Key Words: Duodenal adenocarcinoma, Papilla of Vater adenocarcinoma, Clinical outcomes, Local treatment, Metastases, Survival

Core tip: This study demonstrates the clinical outcome for duodenal adenocarcinoma and intestinal-type papilla of Vater adenocarcinoma, which are rare tumor types of the gastrointestinal tract. The overall survival is comparable per disease stage, resulting in a median survival of 39 mo. Most patients (79%) are treated with curative intent by surgical resection of the tumor. For patients with metastatic disease, local treatment of metastases was associated with a better overall survival compared to systemic treatment or supportive care. Future prospective studies are needed to confirm this survival benefit.



INTRODUCTION

Duodenal adenocarcinoma (DA) is a rare malignancy of the gastrointestinal tract with an incidence of approximately 0.5 per 100000 persons, and it constitutes less than 5% of all gastrointestinal tumors[1-3]. Despite its rarity, the incidence of DA has increased over the last years[3,4]. Papilla of Vater adenocarcinoma (PVA) also develops as a primary tumor in the duodenal wall[5]. The papilla of Vater has an ambiguous position in the duodenum, since tumors originating from the papilla can be classified as either an intestinal- or pancreaticobiliary-type based on their histological differentiation[6]. While the outcome of pancreaticobiliary-type PVA resembles pancreatic or bile duct cancer, the clinical outcome of patients with intestinal-type PVA (it-PVA) is comparable to DA[7,8]. Interestingly, it-PVA carcinomas and DA show considerable overlap in molecular features and clinical behavior, underlining the rationale for similar treatment strategies[9,10]. However, comparisons between clinical characteristics and outcome of these tumor types are sparse.

Surgical resection of the primary tumor is the preferred treatment option for patients with localized tumors[11,12]. However, no practical guidelines exist for patients with metastatic disease stages. Recent studies have identified histopathological and molecular biological similarities between small bowel adenocarcinomas, including DA, it-PVA and colorectal cancer (CRC)[2,13]. Therefore, treatment protocols for patients with DA and it-PVA are increasingly based on combined multimodality therapy regimens that are already established and validated for patients with CRC[14,15].

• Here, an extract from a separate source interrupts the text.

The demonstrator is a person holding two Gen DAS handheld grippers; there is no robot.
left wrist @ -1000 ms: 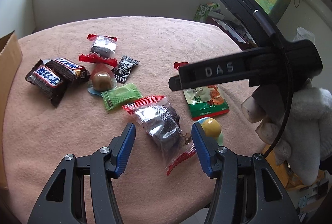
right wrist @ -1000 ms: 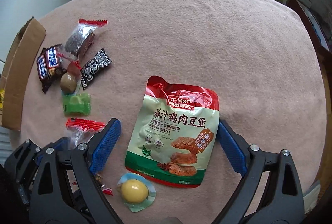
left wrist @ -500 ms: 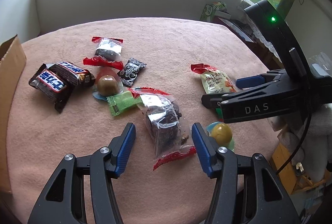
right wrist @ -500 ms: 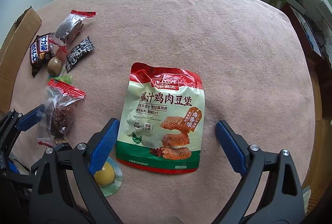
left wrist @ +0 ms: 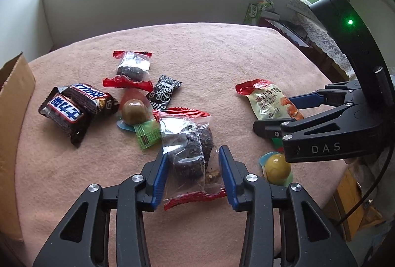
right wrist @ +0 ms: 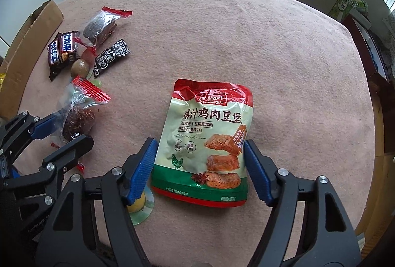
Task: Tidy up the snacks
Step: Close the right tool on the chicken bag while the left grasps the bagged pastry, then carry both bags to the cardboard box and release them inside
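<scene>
Covering the round desk (right wrist: 246,32), a pink fleecy cloth carries snacks; the left hand-held gripper (left wrist: 195,175) is closing around a clear red-edged packet (left wrist: 190,151), the right hand-held gripper (right wrist: 200,168) around a red-green pouch (right wrist: 209,138), pads not yet squeezing.

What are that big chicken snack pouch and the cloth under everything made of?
The chicken snack pouch looks like glossy printed plastic film: it shines and wrinkles near its sealed top. The pink cloth seems a soft, matte, fuzzy fabric, perhaps fleece or towelling; its nap shows no sheen.
</scene>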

Optimal curative therapy for patients with metastatic CRC comprises local treatment of oligometastases, alone or combined with (induction) chemotherapy[16-18]. The benefit of these approaches has not been investigated for patients with DA and it-PVA. Based on the comparability with CRC, our clinical practice was changed towards local treatment for all consecutive patients with DA and it-PVA with oligometastases of the liver and lymph nodes. These patients were considered for resection of the primary tumor, combined with local treatment of oligometastases, according to the guidelines for patients with CRC. This study aims to investigate the clinical outcomes of patients with DA and it-PVA, and evaluate the effect of the introduction of this new way of treatment in these selected patients with metastatic disease by comparing this regimen to systemic treatment and supportive care.

MATERIALS AND METHODS
Study population and inclusion criteria

This retrospective case series analysis included all consecutive patients with DA or PVA treated at one of the locations of the Cancer Center Amsterdam, Amsterdam UMC (VUMC and AMC, Amsterdam) from 2000 to 2017. To assess all eligible patients, a systematic search was performed in the automated pathology database (PALGA), in which all histopathologically-confirmed diagnoses by either biopsy or resection are documented. All patients ≥ 18 years with histopathologically-confirmed intestinal-type adenocarcinoma of the duodenum or intestinal-type PVA were eligible for inclusion. Histopathological confirmation was based on the written pathology report, and no additional staining was performed if histological differentiation was unspecified, omitting these patients for further analysis[19,20]. Patients with tumors other than intestinal-type adenocarcinoma or metastases from other primary tumors were excluded, as well as patients diagnosed with a malignancy within 5 years prior to or after diagnosis. The medical ethics committees of both medical centers approved of this retrospective multicenter study (#2017.215 and #W17_399), in accordance with the Declaration of Helsinki.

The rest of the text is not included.